> WHAT TO PRODUCE:
For the listing below, show each line that includes the string "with".

#####

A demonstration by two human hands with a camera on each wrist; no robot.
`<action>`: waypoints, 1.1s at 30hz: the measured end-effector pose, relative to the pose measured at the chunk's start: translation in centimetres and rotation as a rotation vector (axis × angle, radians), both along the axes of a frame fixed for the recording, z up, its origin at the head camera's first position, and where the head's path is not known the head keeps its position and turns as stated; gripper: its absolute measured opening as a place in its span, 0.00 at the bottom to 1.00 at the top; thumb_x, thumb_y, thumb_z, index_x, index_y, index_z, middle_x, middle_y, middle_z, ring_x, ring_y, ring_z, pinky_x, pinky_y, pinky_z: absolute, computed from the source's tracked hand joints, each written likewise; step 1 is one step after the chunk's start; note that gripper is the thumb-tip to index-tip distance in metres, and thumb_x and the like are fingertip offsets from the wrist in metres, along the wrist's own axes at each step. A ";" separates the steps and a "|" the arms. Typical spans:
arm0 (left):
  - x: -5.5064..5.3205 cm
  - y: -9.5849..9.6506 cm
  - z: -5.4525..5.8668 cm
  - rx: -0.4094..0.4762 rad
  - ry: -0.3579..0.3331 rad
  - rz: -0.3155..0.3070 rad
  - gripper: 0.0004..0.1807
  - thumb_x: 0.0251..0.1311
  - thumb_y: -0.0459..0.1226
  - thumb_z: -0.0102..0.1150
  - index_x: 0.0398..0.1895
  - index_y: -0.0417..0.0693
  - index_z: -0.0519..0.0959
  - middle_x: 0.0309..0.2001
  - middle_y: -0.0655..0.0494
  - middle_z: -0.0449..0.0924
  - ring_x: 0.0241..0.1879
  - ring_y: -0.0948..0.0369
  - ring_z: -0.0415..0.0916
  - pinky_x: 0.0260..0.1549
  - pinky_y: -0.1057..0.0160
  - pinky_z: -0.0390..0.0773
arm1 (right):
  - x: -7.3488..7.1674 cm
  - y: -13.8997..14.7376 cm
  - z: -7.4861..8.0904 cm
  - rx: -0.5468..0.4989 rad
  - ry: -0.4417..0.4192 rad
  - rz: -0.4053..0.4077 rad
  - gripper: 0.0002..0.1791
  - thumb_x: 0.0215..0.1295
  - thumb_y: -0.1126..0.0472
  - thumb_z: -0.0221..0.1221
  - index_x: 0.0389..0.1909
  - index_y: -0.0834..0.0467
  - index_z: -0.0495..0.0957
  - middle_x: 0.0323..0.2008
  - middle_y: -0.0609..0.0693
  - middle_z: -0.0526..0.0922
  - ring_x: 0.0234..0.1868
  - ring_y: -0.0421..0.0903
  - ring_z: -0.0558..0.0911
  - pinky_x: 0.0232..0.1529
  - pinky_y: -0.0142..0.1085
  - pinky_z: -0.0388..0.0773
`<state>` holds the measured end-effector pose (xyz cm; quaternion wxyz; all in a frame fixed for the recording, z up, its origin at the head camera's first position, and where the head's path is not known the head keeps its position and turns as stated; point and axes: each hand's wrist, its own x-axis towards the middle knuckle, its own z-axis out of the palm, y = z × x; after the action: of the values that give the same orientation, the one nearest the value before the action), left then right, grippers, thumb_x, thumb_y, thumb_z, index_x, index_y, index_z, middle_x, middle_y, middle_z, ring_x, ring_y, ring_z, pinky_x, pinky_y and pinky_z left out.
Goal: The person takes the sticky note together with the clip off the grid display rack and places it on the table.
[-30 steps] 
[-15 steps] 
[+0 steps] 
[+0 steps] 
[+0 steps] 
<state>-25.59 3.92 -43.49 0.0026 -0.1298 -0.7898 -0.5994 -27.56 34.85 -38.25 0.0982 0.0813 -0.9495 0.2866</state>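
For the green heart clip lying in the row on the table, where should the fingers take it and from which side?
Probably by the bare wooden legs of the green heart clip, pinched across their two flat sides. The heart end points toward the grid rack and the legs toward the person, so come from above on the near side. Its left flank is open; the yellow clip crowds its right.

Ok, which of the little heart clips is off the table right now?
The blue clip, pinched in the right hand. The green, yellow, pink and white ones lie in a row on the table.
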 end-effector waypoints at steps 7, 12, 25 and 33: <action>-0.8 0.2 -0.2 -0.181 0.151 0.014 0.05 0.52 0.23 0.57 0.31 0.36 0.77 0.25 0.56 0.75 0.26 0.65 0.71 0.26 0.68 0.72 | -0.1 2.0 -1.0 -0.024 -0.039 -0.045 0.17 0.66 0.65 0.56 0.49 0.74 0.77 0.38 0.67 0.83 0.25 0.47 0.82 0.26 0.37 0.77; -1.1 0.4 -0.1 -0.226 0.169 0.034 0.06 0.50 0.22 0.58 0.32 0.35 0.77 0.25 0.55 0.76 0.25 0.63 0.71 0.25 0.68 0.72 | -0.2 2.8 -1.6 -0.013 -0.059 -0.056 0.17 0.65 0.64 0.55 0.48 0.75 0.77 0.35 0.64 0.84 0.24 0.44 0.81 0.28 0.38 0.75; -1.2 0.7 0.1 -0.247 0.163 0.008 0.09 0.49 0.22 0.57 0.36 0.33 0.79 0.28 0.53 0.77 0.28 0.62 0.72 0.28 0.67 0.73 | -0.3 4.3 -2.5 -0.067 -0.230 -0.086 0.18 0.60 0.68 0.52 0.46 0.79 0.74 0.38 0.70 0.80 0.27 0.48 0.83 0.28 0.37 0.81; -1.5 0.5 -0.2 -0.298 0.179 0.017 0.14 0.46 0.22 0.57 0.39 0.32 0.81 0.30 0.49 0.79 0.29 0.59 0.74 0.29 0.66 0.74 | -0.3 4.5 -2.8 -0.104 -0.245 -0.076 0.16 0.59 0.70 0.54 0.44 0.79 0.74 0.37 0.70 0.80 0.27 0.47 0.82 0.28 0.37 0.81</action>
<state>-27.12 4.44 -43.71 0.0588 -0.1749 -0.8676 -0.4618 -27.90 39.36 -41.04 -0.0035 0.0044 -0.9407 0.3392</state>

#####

> RESPONSE AREA:
A demonstration by two human hands with a camera on each wrist; no robot.
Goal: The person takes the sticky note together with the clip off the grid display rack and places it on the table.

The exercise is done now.